Clarifying Terms

Tuesday, June 03, 2008

Not too long ago, I recalled that I'd come up with a better way to speak of "cap and trade" schemes and why I liked the idea:

I have occasionally referred here to the "carbon credits" pushed by global warming alarmists as "fuel rations", thinking that if that proper name ever caught on, many would have a better chance of seeing the true nature of such silliness as "cap and trade" schemes, and reject them.
Clever, if I say so myself.

But what makes this clever, and what could make it backfire? What makes it clever is the very thing that jogged my memory about the term in the first place: The fact that politicians are now openly speaking of fuel rationing in Britain.

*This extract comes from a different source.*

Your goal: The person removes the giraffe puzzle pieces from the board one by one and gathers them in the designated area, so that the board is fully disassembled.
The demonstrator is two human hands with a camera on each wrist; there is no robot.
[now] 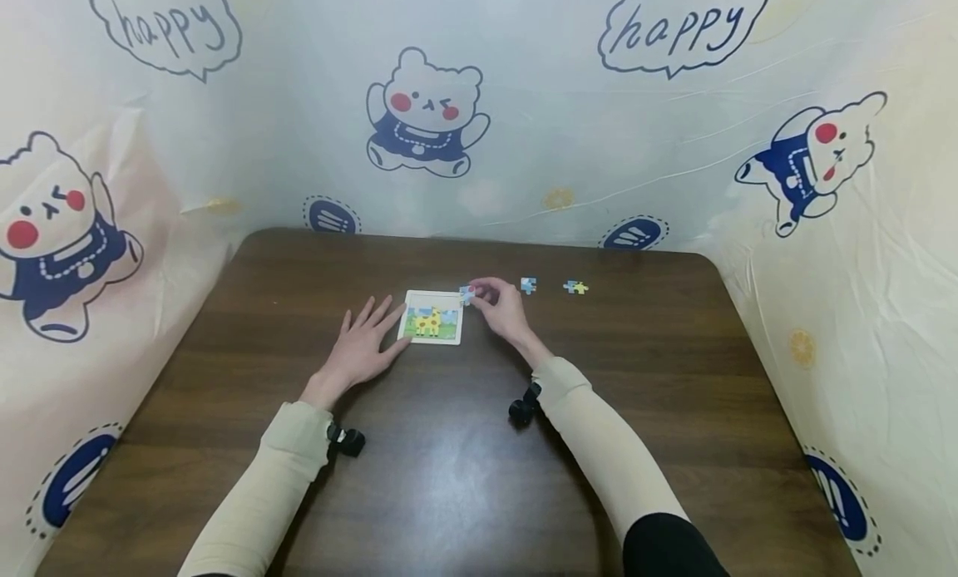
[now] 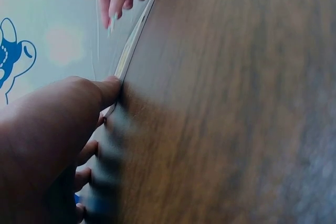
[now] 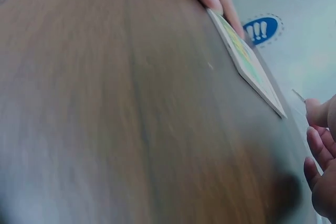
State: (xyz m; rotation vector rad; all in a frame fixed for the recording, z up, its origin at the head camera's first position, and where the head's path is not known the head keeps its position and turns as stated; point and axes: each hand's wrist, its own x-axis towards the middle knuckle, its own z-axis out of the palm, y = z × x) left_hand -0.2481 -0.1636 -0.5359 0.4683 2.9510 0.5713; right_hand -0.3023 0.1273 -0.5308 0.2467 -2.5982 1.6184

Americans may be blindly swaying to the music of the Global Warming Chorus, but they're not so far-gone overall that they'd stand for the government openly rationing commonly-available life necessities. The term "rationing" would help many implicitly-individualistic Americans notice that the global warming alarmists are trying to enact a collectivist measure. Some might even become suspicious of that whole agenda as collectivist.

This would be a good way to move the debate from where it is ("How does the government make us cut back on carbon emissions?") to where it ought to be ("Should the government be dictating what fuels we use at all?"). It is, however, no substitute for continuing to work for a more widespread understanding of what freedom is and what its (closely related) importance and intellectual underpinnings are.

As a case in point, which also illustrates the hazards of ineffectively clarifying such terms as "cap and trade", let's look at an article featured today at RealClear Politics. It seems to be after the same angle as I, but it fails both to re-frame the argument properly and to put forth principled arguments as to why fuel rationing is wrong. Its title is arresting enough: "Just Call It 'Cap and Tax'".

And beyond that, the article does at least challenge the idea of selling fuel rations as "free market" and it does a good job of outlining some of the consequences of imposing it. To wit:
... If we suppress emissions, we also suppress today's energy sources, and because the economy needs energy, we suppress the economy. The models magically assume smooth transitions. If coal is reduced, then conservation or non-fossil-fuel sources will take its place. But in the real world, if coal-fired power plants are canceled (as many were last year), wind or nuclear won't automatically substitute. If the supply of electricity doesn't keep pace with demand, brownouts or blackouts will result. The models don't predict real-world consequences. Of course, they didn't forecast $135-a-barrel oil.

As emission cuts deepened, the danger of disruptions would mount. Population increases alone raise energy demand. From 2006 to 2030, ... [t]he Congressional Budget Office has estimated that a 15 percent cut of emissions would raise average household energy costs by almost $1,300.

That's how cap-and-trade would tax most Americans. As "allowances" became scarcer, their price would rise, and the extra cost would be passed along to customers. Meanwhile, government would expand enormously. It could sell the allowances and spend the proceeds; or it could give them away, providing a windfall to recipients. The Senate proposal does both to the tune of about $1 trillion from 2012 to 2018. Beneficiaries would include farmers, Indian tribes, new technology companies, utilities and states. Call this "environmental pork," and it would just be a start. The program's potential to confer subsidies and preferential treatment would stimulate a lobbying frenzy. Think today's farm programs -- and multiply by 10. [bold added]
This is well and good. We should be afraid of fuel rationing! Indeed, calling it "cap and tax" isn't strong enough:
[I]f we're going to try to stimulate new technologies through price, let's do it honestly. A straightforward tax on carbon would favor alternative fuels and conservation just as much as cap-and-trade, but without the rigid emission limits. A tax is more visible and understandable. If environmentalists still prefer an allowance system, let's call it by its proper name: cap-and-tax.
This last paragraph concedes the moral premise of the environmentalists by failing to challenge the propriety of government taxation or market interference, while objecting only to how this scheme is being sold. This implicit acceptance of government taxation and economic meddling as a good and normal part of life incidentally also takes all the punch out of the phrase "cap-and-tax". But the phrase lacked some punch to begin with because too many people are too comfortable with the government taxing them to death already.

In other words, this column ends up being basically a "noble goal but ignoble means" type of non-argument that will ultimately lose the day.

One does not fight for freedom by allowing one fraction of an inch of the moral high ground to its enemies. The government taking our money and the government issuing orders to anyone other than a criminal or a foreign enemy are morally wrong and violate individual rights.

"Cap-and-tax" is just as wrong as "fuel rations". But Americans will become morally indignant only about the latter, and this is why the latter is a better place from which to start fighting back.